While ontology URLs can be repeatedly used, acronyms must be distinct in a given environment.

Input Preprocessing

text2term includes a module preprocess.py that supports regular expression-based preprocessing functionality for input terms. There are functions that take the input terms and a collection of (user-defined) regular expressions, then match each term to each regular expression to simplify the input term.

preprocess.preprocess_terms(terms, template_path, output_file='', blocklist_path='', 
                            blocklist_char='', rem_duplicates=False)

This returns a dictionary where the keys are the original terms and the values are the preprocessed terms.

preprocess.preprocess_tagged_terms(file_path, template_path='', blocklist_path='', 
                                   blocklist_char='', rem_duplicates=False, separator=';:;')

This returns a list of TaggedTerm objects.

The regex templates file template_path and the blocklist blocklist_path must each be a newline-separated file.

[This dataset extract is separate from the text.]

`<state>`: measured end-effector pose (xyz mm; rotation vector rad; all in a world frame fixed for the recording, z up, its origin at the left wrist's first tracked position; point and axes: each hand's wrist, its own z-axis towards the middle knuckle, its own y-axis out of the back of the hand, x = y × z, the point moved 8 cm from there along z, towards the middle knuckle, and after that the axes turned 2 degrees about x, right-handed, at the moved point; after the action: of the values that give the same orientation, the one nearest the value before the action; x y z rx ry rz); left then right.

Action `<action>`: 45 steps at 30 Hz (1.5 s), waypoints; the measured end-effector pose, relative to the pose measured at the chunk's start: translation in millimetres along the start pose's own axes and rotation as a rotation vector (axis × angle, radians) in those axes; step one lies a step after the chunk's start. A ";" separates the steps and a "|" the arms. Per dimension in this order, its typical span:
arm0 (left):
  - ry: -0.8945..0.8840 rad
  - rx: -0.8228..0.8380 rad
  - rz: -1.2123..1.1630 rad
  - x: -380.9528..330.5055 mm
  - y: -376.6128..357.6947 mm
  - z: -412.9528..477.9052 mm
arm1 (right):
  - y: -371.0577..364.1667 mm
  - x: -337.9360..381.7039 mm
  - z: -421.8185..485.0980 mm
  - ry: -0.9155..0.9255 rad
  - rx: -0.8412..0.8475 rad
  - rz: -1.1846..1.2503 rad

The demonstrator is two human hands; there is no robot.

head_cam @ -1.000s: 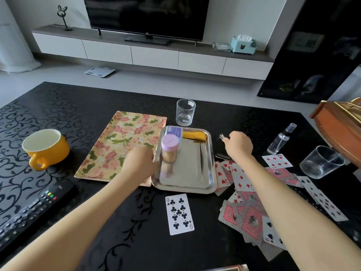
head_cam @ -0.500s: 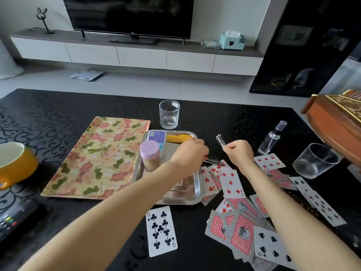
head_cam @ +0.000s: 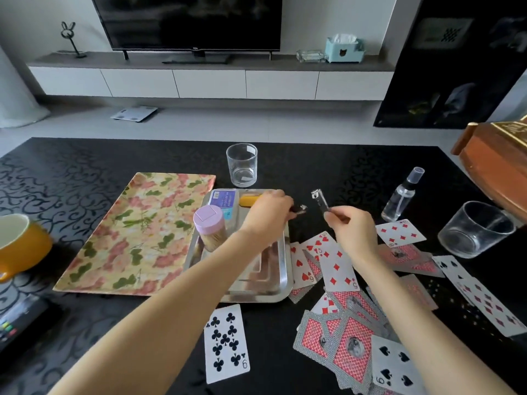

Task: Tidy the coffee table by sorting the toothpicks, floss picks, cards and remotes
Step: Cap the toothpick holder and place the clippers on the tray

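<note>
Tabletop seen from a head-worn camera. At the left edge sits a yellow mug (head_cam: 22,243), and a black remote (head_cam: 20,323) lies at the near left corner, well apart from both hands. Next comes a floral tray (head_cam: 137,232), then a metal tray (head_cam: 273,292) just beside its right edge. The metal tray holds a toothpick jar (head_cam: 211,226) with a pink lid, a floss pick box (head_cam: 224,199) and a yellow item (head_cam: 248,200) at its far end. The left hand (head_cam: 268,215) hovers over the metal tray's far right corner, fingers curled round a small dark item (head_cam: 298,209) with a metal tip; what it is cannot be told. Just right of it, the right hand (head_cam: 353,229) pinches a nail clipper (head_cam: 320,198), its long axis tilted up toward the far left. Loose cards (head_cam: 336,260) fan out right of the metal tray and toward the near edge, under and around the right forearm, so the right hand is probably the nearer one for gathering them. A nine of clubs (head_cam: 226,343) lies alone by the left forearm. Farther right stand a spray bottle (head_cam: 402,195) and a short glass (head_cam: 476,229). The table (head_cam: 313,166) is glossy black with a scroll pattern; beyond it, a television (head_cam: 188,21) stands on a low cabinet.
</note>
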<state>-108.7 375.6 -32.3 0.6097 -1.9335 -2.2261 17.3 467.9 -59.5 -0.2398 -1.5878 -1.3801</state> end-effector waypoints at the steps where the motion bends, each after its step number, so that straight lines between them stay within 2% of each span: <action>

If an output file is specified, the preprocessed strings are written to that file.

The blocklist functionality allows specifying another file with regular expressions that, when terms match any such regex in the blocklist, they are removed from the list of terms to map. Alternatively, if a blocklist character is specified, the input is replaced with that character.

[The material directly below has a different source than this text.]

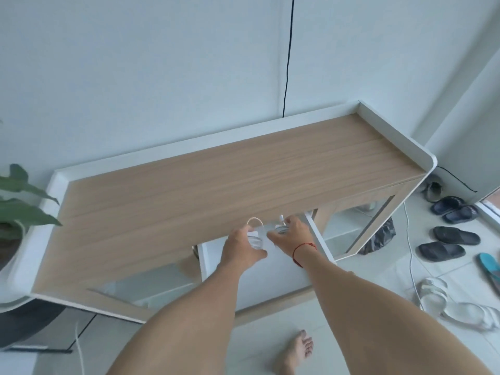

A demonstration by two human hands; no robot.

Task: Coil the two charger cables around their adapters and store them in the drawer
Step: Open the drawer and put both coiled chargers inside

The rem_duplicates option removes all duplicate terms after processing, if set to True.

When the input to text2term is a table, any rows that contain NA values in the specified term column, or in the term ID column (if provided), will be ignored.

If an ignore tag "ignore" or "Ignore" is added to a term, that term will not be mapped to any terms in the ontology. It will only be included in the output if the incl_unmapped argument is True. The following values are regarded as ignore tags: `"ignore", "Ignore".

Command Line Interface Usage

After installing, execute the tool from a command line as follows:

python text2term [-h] -s SOURCE -t TARGET [-o OUTPUT] [-m MAPPER] [-csv CSV_INPUT] [-sep SEPARATOR] [-top TOP_MAPPINGS] [-min MIN_SCORE] [-iris BASE_IRIS] [-d] [-g] [-c STORE_IN_CACHE] [-type TERM_TYPE] [-u] [-bp BIOPORTAL_APIKEY]

To display a help message with descriptions of tool arguments do:

python text2term -h or python text2term --help

Required Arguments

-s SOURCE Input file containing 'source' terms to map to ontology terms (list of terms or CSV file)

-t TARGET Path or URL of 'target' ontology to map source terms to. When the chosen mapper is BioPortal or Zooma, provide a comma-separated list of acronyms (eg 'EFO,HPO') or write 'all' to search all ontologies

Optional Arguments

-o OUTPUT Path to desired output file for the mappings

-m MAPPER Method used to compare source terms with ontology terms. One of: levenshtein, jaro, jarowinkler, jaccard, indel, fuzzy, tfidf, zooma, bioportal

-csv CSV_INPUT Indicates a CSV format input—follow with the name of the column containing terms to map, optionally followed by the name of the column containing identifiers for the terms (eg 'my terms,my term ids')

-sep SEPARATOR Specifies the cell separator to be used when reading a table

-top TOP_MAPPINGS Maximum number of top-ranked mappings returned per source term

-min MIN_SCORE Minimum similarity score [0,1] for the mappings (1=exact match)

-iris BASE_IRIS Map only to ontology terms whose IRIs start with a value given in this comma-separated list (eg 'http://www.ebi.ac.uk/efo,http://purl.obolibrary.org/obo/HP)')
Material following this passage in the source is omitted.